Problem to work on
Look for "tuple" in each line of the records, and copy the lines that have it.

Records from a collection:
-------------------------

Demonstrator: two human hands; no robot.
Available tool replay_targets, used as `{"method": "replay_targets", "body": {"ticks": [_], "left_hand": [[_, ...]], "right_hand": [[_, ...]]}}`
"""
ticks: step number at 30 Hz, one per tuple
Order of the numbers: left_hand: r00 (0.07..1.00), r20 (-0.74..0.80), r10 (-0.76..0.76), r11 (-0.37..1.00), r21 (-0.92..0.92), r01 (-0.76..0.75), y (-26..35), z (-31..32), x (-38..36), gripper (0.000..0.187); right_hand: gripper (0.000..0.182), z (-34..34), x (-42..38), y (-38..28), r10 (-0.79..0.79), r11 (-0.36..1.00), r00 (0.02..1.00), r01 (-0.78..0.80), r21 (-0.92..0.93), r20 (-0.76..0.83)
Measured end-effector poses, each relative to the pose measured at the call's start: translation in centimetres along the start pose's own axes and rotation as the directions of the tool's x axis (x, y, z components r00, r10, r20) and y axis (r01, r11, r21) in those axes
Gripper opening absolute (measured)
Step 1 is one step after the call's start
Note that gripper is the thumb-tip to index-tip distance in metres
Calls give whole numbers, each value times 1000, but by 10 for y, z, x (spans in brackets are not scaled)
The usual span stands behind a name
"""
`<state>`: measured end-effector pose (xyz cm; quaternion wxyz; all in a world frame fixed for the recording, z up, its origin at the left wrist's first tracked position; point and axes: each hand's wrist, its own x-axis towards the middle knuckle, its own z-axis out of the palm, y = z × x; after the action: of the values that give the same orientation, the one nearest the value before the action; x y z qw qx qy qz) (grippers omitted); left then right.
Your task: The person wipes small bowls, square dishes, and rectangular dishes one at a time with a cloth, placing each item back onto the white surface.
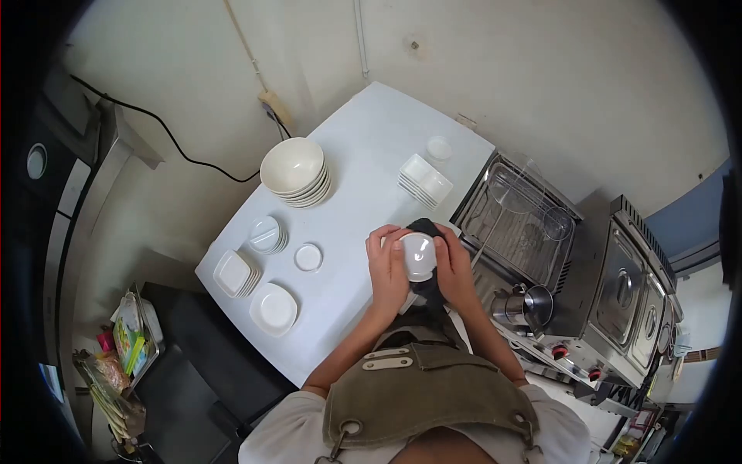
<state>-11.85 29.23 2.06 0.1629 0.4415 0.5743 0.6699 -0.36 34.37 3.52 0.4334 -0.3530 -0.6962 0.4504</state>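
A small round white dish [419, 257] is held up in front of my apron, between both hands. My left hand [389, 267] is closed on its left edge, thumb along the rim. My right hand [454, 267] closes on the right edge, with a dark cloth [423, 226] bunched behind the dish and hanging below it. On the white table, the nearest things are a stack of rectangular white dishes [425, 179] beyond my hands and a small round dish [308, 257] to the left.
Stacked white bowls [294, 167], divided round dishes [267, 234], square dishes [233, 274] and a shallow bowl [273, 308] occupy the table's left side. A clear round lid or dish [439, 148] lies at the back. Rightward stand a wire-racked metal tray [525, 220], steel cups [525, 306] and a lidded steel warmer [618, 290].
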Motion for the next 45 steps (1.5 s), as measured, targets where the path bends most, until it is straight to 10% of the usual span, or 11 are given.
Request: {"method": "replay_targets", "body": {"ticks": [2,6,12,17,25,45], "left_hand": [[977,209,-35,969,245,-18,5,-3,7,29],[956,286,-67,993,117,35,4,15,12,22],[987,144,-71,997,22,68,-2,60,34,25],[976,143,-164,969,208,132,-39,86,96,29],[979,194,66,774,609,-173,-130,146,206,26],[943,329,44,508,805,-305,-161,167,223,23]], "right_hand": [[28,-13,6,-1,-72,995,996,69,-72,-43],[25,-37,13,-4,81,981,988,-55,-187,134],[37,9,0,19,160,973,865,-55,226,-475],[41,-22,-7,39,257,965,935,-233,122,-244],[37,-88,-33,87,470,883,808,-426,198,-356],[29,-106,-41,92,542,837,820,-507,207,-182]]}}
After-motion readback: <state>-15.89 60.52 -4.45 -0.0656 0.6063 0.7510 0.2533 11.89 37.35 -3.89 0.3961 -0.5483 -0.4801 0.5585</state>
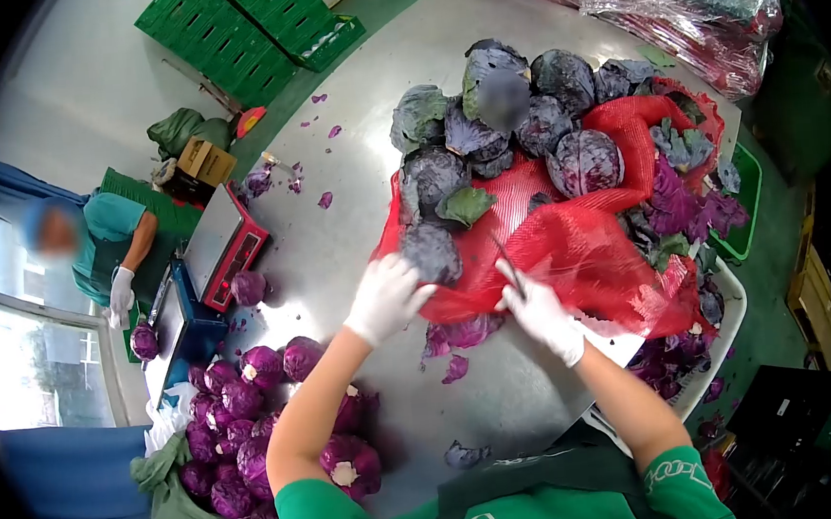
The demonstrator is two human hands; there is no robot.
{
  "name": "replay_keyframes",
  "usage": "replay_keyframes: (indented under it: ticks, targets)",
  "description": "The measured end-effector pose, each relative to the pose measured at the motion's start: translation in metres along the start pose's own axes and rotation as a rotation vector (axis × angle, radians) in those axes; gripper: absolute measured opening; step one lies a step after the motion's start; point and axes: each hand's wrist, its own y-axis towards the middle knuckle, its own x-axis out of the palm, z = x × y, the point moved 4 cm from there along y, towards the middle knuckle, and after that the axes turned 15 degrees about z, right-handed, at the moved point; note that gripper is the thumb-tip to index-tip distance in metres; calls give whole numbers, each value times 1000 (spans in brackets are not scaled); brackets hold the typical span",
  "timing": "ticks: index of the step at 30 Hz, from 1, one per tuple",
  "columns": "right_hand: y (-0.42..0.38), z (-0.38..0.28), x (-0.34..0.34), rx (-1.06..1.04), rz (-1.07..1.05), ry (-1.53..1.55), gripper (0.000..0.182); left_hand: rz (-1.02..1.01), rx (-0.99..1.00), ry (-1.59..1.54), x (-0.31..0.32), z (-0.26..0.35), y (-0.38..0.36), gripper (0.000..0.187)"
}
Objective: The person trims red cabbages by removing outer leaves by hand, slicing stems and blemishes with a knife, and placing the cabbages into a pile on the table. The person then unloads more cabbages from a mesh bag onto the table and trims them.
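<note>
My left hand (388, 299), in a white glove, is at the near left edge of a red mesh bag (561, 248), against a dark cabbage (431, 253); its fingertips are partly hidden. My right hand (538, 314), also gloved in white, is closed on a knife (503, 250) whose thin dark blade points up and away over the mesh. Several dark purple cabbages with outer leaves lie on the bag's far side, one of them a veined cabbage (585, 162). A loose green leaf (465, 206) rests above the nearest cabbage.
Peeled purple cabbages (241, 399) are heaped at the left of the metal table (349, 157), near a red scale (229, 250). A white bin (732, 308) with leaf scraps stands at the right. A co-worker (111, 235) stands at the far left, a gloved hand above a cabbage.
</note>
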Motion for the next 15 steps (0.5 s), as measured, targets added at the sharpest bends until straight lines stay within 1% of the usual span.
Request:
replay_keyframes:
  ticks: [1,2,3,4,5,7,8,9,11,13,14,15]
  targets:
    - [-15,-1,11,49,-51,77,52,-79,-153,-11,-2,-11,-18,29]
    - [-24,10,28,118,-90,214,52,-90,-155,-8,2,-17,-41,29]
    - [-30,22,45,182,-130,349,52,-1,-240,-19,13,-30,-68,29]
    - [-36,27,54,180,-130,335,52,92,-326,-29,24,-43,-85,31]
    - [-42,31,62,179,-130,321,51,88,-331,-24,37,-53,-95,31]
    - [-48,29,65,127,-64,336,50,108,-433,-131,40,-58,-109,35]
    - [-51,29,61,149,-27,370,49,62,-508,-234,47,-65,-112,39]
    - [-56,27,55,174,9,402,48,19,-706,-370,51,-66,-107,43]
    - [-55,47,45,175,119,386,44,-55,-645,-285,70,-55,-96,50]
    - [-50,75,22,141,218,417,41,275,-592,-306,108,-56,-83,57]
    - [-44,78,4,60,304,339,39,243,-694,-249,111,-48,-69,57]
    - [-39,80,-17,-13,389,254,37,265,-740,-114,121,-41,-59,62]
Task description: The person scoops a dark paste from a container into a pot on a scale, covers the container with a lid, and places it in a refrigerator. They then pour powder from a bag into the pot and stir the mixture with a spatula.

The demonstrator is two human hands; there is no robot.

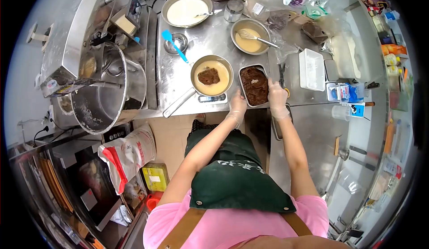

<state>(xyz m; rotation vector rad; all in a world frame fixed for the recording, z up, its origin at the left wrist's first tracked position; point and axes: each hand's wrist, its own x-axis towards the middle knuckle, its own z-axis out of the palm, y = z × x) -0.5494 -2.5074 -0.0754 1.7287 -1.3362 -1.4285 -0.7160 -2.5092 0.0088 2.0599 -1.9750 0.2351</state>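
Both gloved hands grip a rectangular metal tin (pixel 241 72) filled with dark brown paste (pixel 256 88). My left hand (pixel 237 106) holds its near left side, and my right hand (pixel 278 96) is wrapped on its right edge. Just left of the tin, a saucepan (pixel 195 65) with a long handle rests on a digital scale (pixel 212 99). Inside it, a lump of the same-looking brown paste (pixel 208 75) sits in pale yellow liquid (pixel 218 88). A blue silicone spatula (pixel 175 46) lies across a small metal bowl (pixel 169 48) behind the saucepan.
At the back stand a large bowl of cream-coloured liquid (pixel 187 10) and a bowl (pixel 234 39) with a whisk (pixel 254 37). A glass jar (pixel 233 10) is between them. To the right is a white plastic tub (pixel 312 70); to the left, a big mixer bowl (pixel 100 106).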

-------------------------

Response area
ticks: step number at 30 Hz, one per tuple
  "timing": "ticks: index of the step at 30 Hz, from 1, one per tuple",

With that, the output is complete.